ThreadLocal Variables and Scala Futures

June 26, 2014 5 minute read

Categories:

Tags:

Thread-Local storage (TLS) allows static variables to be attached to the currently executing thread. The most common use of TLS is to allow global context to be available throughout the entire call stack without passing it explicitly as a method parameters. In a web-application, this allows contextual request metadata, such as the URL, to be referenced anywhere within the code handing the request; which is extremely useful for logging or auditing purposes.

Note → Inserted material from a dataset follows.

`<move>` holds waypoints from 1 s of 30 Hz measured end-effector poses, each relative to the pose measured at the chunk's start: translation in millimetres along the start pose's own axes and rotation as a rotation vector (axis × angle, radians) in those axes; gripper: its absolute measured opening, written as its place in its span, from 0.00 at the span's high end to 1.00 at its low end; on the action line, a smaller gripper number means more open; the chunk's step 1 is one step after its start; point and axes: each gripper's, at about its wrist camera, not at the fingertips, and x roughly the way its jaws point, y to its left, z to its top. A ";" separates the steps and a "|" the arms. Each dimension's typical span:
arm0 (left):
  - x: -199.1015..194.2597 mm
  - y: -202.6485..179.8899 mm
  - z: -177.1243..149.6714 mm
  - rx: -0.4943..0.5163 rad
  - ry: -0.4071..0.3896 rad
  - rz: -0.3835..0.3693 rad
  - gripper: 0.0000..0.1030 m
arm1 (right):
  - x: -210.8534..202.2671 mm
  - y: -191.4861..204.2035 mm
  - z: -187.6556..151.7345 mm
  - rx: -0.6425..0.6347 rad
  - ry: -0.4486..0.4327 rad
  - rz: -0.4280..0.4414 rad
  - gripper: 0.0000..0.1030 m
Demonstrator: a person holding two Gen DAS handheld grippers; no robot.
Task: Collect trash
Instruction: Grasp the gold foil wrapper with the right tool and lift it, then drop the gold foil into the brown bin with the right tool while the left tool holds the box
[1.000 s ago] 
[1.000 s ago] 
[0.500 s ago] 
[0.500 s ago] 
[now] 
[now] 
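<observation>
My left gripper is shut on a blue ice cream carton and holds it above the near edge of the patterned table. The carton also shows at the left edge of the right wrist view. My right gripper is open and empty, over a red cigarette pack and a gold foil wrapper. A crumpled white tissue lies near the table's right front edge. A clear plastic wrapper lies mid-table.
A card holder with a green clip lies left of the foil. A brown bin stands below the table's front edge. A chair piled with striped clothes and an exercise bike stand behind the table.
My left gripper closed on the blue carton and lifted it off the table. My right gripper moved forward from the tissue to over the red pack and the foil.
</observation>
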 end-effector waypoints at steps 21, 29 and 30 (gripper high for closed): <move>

Where TLS can fail is when the execution path is handled by multiple threads. Anywhere Futures parallelize code, execution is handled off to a different thread defined within the Executor thread-pool. This means that any use of Scala Futures or similar async execution techniques will often lose TLS data. Since the Future is at the heart of Reactive web frameworks such as Play! 2.0 alternative techniques or code to handle TLS propagation is required.

Thread-Local Storage Propagation

A simple mechanism to propagate TLS is using an ExecutionContext trait. The ExecutionContext is an abstraction over an entity to manage execution blocks of program logic (Work)., and it is an implicit requirement to create a Future:

import scala.concurrent.ExecutionContext.Implicits.global

val f = Future {
  /*this block executes in another thread*/
}

The most common implementation of an ExecutionContext is the ForkJoinPool, which is an advancement over a basic thread-pool implementing an efficient work-stealing algorithm. It is the default for parallelized applications built around Play! and Akka.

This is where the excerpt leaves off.